From: Masahiko Sawada <sawada(dot)mshk(at)gmail(dot)com>
To: Sutou Kouhei <kou(at)clear-code(dot)com>
Cc: david(dot)g(dot)johnston(at)gmail(dot)com, tgl(at)sss(dot)pgh(dot)pa(dot)us, zhjwpku(at)gmail(dot)com, michael(at)paquier(dot)xyz, pgsql-hackers(at)postgresql(dot)org
Subject: Re: Make COPY format extendable: Extract COPY TO format implementations
Date: 2025-03-29 05:37:03
Message-ID: CAD21AoBKMNsO+b6wahb6847xwFci1JCfV+JykoMziVgiFxB6cw@mail.gmail.com
Views: Raw Message | Whole Thread | Download mbox | Resend email
Thread:
Lists: pgsql-hackers

On Wed, Mar 26, 2025 at 8:28 PM Sutou Kouhei <kou(at)clear-code(dot)com> wrote:
>
> > We need more regression tests for handling the given format name. For example,
> >
> > - more various input patterns.
> > - a function with the specified format name exists but it returns an
> > unexpected Node.
> > - looking for a handler function in a different namespace.
> > etc.
>
> I've added the following tests:
>
> * Wrong input type handler without namespace
> * Wrong input type handler with namespace
> * Wrong return type handler without namespace
> * Wrong return type handler with namespace
> * Wrong return value (Copy*Routine isn't returned) handler without namespace
> * Wrong return value (Copy*Routine isn't returned) handler with namespace
> * Nonexistent handler
> * Invalid qualified name
> * Valid handler without namespace and without search_path
> * Valid handler without namespace and with search_path
> * Valid handler with namespace

Probably we can merge these newly added four files into one .sql file?

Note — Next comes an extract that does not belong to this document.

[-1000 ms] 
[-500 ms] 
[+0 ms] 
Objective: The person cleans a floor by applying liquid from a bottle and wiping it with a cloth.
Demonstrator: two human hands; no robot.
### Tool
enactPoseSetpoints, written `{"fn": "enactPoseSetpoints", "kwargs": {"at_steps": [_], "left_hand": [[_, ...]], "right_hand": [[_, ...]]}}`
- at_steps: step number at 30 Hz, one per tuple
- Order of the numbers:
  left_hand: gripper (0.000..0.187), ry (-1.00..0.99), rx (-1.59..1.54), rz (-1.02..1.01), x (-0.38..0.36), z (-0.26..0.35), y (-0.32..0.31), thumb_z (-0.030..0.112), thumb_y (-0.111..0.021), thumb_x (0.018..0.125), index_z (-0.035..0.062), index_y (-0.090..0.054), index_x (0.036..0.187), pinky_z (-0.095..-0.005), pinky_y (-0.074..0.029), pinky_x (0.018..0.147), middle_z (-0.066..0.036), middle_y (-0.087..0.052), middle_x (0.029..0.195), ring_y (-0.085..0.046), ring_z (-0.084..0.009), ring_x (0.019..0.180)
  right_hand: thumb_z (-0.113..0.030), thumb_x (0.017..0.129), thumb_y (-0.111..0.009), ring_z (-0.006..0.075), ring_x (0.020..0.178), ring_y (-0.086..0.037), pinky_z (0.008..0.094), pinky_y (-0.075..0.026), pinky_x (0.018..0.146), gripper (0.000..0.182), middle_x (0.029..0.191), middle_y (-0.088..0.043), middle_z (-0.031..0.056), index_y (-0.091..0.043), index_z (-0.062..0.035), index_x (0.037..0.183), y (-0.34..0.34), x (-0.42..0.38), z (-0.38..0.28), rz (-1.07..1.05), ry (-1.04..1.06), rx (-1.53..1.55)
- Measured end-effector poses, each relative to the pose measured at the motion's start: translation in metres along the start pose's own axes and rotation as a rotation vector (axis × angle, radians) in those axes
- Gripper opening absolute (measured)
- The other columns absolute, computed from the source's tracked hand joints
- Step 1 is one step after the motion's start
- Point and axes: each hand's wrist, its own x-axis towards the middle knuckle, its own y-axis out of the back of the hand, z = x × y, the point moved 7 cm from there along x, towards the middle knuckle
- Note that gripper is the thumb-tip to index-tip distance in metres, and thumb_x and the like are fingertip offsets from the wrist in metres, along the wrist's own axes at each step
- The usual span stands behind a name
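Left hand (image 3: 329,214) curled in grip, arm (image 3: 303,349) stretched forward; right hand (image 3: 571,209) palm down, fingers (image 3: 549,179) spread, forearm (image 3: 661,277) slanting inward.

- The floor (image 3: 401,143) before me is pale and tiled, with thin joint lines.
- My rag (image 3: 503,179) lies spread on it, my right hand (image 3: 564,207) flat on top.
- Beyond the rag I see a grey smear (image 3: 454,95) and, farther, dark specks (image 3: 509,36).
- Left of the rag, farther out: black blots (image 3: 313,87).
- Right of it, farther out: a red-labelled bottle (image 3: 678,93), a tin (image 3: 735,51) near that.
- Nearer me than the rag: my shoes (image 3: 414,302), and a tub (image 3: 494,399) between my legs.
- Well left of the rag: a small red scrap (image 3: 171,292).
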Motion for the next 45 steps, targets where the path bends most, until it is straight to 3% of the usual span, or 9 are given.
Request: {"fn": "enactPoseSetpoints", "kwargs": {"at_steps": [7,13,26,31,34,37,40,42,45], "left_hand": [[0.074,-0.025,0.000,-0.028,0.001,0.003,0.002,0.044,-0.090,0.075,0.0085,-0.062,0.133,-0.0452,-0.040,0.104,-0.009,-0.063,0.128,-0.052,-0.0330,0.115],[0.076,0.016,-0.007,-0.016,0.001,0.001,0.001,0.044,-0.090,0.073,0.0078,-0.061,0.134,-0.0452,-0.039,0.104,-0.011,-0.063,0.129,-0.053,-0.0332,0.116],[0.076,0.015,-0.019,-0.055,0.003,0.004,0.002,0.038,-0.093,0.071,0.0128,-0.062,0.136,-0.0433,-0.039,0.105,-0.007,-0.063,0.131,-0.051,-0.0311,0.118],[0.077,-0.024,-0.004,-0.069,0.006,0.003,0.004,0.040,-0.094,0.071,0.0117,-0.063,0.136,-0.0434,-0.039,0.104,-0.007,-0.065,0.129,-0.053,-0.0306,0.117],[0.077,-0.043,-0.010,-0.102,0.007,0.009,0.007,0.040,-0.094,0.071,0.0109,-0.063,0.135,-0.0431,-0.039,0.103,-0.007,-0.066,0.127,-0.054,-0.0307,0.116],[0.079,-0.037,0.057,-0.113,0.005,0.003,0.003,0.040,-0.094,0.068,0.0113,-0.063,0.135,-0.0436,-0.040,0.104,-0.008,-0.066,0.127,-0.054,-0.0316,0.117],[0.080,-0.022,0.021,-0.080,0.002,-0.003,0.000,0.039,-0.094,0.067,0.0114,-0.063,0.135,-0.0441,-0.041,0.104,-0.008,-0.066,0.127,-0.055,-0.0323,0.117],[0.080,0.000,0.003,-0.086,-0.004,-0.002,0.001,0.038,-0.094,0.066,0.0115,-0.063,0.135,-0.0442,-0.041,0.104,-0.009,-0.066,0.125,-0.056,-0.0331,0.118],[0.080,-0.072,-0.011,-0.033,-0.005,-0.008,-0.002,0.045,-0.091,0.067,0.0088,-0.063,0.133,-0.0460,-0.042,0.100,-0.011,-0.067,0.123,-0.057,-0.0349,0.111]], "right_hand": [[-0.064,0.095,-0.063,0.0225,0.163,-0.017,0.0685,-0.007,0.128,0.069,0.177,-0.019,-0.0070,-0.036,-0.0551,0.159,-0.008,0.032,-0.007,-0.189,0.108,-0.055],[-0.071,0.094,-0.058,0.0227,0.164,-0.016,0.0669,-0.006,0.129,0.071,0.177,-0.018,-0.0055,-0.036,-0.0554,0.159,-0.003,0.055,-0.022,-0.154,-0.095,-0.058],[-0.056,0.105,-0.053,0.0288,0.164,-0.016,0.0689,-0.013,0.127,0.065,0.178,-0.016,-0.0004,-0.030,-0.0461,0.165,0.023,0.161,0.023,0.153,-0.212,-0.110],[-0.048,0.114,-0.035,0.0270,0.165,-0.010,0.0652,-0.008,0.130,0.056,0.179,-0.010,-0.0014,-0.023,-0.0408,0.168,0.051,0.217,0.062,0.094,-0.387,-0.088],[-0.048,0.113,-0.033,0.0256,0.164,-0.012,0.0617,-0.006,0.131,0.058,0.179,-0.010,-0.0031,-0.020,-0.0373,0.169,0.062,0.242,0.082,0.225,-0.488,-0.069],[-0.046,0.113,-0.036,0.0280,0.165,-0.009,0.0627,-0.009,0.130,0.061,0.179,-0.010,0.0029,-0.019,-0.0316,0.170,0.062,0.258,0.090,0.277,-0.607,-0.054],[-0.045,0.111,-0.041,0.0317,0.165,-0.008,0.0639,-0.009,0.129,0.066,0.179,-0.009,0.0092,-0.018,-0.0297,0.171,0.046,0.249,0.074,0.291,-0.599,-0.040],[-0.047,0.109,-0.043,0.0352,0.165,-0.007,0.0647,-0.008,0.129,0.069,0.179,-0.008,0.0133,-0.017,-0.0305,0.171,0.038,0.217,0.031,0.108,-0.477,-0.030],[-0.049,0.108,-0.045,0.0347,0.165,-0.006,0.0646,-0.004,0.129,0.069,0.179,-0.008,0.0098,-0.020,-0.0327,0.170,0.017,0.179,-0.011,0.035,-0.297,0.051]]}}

Also we need to add some comments to describe what these queries test.
For example, it's not clear to me at a glance what queries in
no-schema.sql are going to test as there is no comment there.

>
> 0002 also includes this.
>
> > I think that we should accept qualified names too as the format name
> > like tablesample does. That way, different extensions implementing the
> > same format can be used.
>
> Implemented. It's implemented after parsing SQL. Is it OK?
> (It seems that tablesample does it in parsing SQL.)

I think it's okay.

One problem in the following chunk I can see is:

+ qualified_format = stringToQualifiedNameList(format, NULL);
+ DeconstructQualifiedName(qualified_format, &schema, &fmt);
+ if (!schema || strcmp(schema, "pg_catalog") == 0)
+ {
+ if (strcmp(fmt, "csv") == 0)
+ opts_out->csv_mode = true;
+ else if (strcmp(fmt, "binary") == 0)
+ opts_out->binary = true;
+ }

Non-qualified names depend on the search_path value so it's not
necessarily a built-in format. If the user specifies 'csv' with
seach_patch = 'myschema, pg_catalog', the COPY command unnecessarily
sets csv_mode true. I think we can instead check if the retrieved
handler function's OID matches the built-in formats' ones. Also, it's
weired to me that cstate has csv_mode and binary fields even though
the format should have already been known by the callback functions.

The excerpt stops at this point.